Action item
Print, exactly and completely, the data that appears below.

Data for review
◇ ◇ ◇ ◇

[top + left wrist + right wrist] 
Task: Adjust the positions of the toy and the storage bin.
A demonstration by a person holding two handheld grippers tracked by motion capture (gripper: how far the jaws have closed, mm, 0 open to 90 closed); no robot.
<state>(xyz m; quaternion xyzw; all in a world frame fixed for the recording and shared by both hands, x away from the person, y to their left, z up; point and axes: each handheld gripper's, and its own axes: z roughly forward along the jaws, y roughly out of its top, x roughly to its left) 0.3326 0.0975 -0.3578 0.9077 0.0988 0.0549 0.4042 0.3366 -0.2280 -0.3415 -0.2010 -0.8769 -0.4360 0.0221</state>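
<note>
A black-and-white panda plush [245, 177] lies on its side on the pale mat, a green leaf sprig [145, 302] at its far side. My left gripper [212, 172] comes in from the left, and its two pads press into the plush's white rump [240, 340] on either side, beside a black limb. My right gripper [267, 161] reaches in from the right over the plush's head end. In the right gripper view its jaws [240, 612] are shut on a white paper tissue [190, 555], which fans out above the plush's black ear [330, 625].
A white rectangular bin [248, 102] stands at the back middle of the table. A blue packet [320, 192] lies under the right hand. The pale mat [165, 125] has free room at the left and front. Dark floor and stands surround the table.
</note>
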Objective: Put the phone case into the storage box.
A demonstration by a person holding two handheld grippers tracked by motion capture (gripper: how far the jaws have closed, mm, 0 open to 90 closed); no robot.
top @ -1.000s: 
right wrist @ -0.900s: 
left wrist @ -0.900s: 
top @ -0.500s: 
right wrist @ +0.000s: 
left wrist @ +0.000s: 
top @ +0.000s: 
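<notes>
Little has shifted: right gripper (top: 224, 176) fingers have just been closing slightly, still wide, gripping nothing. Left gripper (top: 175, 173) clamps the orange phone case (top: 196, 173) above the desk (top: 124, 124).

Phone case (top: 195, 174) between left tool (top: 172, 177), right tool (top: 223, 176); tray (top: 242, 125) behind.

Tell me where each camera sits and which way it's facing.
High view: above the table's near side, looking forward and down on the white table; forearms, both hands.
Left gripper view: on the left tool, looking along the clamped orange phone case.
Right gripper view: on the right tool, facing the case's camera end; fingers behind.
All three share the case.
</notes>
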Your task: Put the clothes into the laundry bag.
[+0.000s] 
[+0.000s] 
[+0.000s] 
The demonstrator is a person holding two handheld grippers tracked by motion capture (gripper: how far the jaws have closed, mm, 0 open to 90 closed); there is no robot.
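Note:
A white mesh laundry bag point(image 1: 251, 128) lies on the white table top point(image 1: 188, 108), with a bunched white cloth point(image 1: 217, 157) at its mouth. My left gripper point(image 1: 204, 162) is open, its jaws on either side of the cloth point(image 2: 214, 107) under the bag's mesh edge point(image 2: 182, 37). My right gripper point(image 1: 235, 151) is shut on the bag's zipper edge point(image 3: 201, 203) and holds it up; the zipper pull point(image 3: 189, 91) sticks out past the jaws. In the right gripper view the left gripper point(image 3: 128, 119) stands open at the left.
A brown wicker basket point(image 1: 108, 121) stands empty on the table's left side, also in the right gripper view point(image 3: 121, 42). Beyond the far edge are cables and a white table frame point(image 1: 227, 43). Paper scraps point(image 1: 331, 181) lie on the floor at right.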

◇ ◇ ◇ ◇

Solution to this problem
[top + left wrist + right wrist] 
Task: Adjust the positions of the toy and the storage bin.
A demonstration by a person holding two handheld grippers tracked by motion capture (gripper: how far the jaws have closed, mm, 0 open to 90 closed); no robot.
<state>(xyz m; quaternion xyzw; all in a world frame fixed for the recording and shared by both hands, x away from the person, y to their left, z up; point and axes: each handheld gripper's, and its own axes: z roughly forward along the jaws, y roughly out of its top, x roughly to its left) 0.3326 0.0975 -0.3578 0.9077 0.0988 0.0549 0.4042 0.3366 -0.2280 -0.3415 -0.2010 -0.8769 -0.4360 0.0221</state>
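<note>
A black-and-white panda plush [245, 177] lies on its side on the pale mat, a green leaf sprig [145, 302] at its far side. My left gripper [212, 172] comes in from the left, and its two pads press into the plush's white rump [240, 340] on either side, beside a black limb. My right gripper [267, 161] reaches in from the right over the plush's head end. In the right gripper view its jaws [240, 612] are shut on a white paper tissue [190, 555], which fans out above the plush's black ear [330, 625].
A white rectangular bin [248, 102] stands at the back middle of the table. A blue packet [320, 192] lies under the right hand. The pale mat [165, 125] has free room at the left and front. Dark floor and stands surround the table.
</note>
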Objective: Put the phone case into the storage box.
A demonstration by a person holding two handheld grippers tracked by motion capture (gripper: how far the jaws have closed, mm, 0 open to 90 closed); no robot.
top @ -1.000s: 
right wrist @ -0.900s: 
left wrist @ -0.900s: 
top @ -0.500s: 
right wrist @ +0.000s: 
left wrist @ +0.000s: 
top @ +0.000s: 
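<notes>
Little has shifted: right gripper (top: 224, 176) fingers have just been closing slightly, still wide, gripping nothing. Left gripper (top: 175, 173) clamps the orange phone case (top: 196, 173) above the desk (top: 124, 124).

Phone case (top: 195, 174) between left tool (top: 172, 177), right tool (top: 223, 176); tray (top: 242, 125) behind.

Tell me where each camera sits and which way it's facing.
High view: above the table's near side, looking forward and down on the white table; forearms, both hands.
Left gripper view: on the left tool, looking along the clamped orange phone case.
Right gripper view: on the right tool, facing the case's camera end; fingers behind.
All three share the case.
</notes>
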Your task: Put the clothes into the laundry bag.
[+0.000s] 
[+0.000s] 
[+0.000s] 
The demonstrator is a person holding two handheld grippers tracked by motion capture (gripper: how far the jaws have closed, mm, 0 open to 90 closed); there is no robot.
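Note:
A white mesh laundry bag point(image 1: 251, 128) lies on the white table top point(image 1: 188, 108), with a bunched white cloth point(image 1: 217, 157) at its mouth. My left gripper point(image 1: 204, 162) is open, its jaws on either side of the cloth point(image 2: 214, 107) under the bag's mesh edge point(image 2: 182, 37). My right gripper point(image 1: 235, 151) is shut on the bag's zipper edge point(image 3: 201, 203) and holds it up; the zipper pull point(image 3: 189, 91) sticks out past the jaws. In the right gripper view the left gripper point(image 3: 128, 119) stands open at the left.
A brown wicker basket point(image 1: 108, 121) stands empty on the table's left side, also in the right gripper view point(image 3: 121, 42). Beyond the far edge are cables and a white table frame point(image 1: 227, 43). Paper scraps point(image 1: 331, 181) lie on the floor at right.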

No additional output will be generated.